* What you should do: Using the data below, return the stretch from the line that contains "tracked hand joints" through the line that contains "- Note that", both included, exactly as it stands and nothing beyond it.

=-=-=

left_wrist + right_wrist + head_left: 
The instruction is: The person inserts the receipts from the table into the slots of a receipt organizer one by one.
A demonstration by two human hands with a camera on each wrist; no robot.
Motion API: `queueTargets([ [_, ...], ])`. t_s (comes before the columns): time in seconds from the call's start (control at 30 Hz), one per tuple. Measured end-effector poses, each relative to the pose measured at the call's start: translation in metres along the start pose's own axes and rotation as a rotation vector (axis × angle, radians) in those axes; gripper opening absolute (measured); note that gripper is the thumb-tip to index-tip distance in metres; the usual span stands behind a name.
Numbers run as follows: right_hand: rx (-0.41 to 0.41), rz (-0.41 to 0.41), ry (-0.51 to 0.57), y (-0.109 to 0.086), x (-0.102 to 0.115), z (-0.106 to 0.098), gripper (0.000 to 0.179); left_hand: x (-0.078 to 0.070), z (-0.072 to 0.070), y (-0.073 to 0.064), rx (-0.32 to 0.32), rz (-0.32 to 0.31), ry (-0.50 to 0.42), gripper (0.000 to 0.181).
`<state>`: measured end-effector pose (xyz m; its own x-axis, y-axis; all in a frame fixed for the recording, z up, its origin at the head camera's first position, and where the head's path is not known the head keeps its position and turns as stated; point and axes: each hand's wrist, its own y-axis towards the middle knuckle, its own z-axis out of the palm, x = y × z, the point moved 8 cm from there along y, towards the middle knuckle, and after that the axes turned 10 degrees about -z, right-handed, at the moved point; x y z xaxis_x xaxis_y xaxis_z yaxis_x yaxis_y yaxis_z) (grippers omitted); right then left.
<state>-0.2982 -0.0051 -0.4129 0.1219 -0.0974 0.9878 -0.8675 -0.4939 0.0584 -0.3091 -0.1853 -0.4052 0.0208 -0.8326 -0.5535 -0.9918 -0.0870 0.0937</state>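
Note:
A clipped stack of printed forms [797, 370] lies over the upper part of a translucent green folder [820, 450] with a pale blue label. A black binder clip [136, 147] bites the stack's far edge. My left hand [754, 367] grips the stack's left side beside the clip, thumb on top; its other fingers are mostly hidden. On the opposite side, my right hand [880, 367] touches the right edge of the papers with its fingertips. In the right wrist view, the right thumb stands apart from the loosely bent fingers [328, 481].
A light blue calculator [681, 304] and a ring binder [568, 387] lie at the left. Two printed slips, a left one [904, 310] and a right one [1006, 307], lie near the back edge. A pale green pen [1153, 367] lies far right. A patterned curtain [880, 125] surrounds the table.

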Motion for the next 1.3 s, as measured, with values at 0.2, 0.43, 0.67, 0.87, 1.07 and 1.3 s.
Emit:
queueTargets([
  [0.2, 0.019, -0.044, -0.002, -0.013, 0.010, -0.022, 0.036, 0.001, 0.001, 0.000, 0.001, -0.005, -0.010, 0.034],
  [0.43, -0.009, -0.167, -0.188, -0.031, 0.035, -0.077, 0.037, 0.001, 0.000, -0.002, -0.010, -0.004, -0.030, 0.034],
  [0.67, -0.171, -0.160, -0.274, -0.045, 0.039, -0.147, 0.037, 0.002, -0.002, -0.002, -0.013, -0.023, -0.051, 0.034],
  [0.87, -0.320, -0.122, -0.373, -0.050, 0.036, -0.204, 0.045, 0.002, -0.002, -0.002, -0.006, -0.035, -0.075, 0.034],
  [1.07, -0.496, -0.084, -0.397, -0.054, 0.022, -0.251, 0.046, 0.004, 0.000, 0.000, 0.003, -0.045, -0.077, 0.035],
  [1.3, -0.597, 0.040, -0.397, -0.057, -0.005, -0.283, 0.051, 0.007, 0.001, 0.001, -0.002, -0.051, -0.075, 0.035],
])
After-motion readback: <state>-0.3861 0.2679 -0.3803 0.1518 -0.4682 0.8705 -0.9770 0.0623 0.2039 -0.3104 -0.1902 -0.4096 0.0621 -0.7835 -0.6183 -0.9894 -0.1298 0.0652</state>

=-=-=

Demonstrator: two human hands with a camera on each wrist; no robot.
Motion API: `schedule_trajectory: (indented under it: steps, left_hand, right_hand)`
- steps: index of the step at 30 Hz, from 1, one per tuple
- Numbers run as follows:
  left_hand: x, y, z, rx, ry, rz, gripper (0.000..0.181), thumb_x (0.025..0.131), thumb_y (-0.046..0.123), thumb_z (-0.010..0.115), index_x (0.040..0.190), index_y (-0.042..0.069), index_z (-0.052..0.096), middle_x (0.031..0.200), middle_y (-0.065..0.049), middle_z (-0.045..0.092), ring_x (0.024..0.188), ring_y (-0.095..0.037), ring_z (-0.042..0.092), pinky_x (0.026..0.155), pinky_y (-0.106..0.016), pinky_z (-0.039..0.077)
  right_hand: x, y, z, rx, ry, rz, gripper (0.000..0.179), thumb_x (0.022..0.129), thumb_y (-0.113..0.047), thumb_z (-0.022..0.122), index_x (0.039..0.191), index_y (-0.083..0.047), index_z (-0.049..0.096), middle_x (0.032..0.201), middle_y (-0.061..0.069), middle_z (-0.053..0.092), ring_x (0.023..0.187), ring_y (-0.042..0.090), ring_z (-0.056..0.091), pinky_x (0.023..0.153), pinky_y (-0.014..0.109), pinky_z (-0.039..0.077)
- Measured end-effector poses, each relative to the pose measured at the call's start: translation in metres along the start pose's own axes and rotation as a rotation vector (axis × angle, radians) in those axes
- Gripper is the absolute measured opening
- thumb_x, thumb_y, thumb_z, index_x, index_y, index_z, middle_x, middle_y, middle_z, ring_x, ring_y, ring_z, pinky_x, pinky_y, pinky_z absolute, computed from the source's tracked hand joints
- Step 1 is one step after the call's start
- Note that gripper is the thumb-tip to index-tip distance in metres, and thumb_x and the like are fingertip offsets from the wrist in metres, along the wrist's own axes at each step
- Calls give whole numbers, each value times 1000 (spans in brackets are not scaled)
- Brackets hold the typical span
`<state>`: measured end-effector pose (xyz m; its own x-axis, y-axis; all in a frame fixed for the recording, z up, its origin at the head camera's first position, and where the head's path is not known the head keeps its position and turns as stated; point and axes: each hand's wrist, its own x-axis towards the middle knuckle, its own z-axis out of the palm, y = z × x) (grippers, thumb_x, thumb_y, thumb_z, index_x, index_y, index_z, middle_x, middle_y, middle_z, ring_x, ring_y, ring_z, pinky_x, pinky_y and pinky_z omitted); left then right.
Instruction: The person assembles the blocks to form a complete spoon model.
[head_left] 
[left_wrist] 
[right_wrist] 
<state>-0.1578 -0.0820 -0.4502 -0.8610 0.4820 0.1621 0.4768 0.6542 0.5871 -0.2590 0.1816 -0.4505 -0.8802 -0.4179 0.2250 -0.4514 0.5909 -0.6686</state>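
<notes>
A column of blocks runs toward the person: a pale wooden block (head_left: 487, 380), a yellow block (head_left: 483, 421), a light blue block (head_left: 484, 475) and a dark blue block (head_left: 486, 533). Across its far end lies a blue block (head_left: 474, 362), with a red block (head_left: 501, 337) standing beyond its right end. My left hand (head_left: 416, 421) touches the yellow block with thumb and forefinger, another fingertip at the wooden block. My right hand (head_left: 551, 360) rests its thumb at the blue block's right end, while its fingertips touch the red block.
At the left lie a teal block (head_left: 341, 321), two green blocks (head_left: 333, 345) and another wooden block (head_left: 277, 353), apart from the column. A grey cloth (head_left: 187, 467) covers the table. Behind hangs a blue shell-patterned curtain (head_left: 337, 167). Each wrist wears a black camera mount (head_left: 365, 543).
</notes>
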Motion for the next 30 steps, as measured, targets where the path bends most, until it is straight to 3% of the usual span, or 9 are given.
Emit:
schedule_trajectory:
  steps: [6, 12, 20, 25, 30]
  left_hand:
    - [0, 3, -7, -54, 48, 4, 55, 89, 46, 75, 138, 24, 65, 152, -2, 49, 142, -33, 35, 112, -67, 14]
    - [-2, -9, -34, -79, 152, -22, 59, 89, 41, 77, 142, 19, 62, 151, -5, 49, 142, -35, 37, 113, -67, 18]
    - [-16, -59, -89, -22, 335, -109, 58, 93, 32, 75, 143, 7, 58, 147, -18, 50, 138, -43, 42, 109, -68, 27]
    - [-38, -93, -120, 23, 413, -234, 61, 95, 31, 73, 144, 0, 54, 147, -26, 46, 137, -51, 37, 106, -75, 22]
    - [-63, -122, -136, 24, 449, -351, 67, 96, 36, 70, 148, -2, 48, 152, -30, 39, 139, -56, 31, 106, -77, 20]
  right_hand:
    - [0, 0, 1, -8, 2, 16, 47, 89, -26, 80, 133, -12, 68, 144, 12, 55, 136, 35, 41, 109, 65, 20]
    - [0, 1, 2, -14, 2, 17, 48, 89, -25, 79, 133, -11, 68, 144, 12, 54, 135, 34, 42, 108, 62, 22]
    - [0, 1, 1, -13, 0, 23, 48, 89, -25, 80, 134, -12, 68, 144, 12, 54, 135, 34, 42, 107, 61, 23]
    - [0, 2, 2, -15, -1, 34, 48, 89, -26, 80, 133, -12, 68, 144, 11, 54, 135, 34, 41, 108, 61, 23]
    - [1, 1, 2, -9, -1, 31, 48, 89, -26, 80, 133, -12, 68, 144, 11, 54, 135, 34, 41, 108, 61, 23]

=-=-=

* Answer box:
- thumb_x, thumb_y, thumb_z, index_x, index_y, index_z, middle_x, middle_y, middle_z, ring_x, ring_y, ring_z, pinky_x, pinky_y, pinky_z absolute, computed from the source's tracked hand joints
- Step 1 is one step after the call's start
- Note that gripper is the thumb-tip to index-tip distance in metres, and thumb_x and the like are fingertip offsets from the wrist in metres, along the wrist's own axes at each step

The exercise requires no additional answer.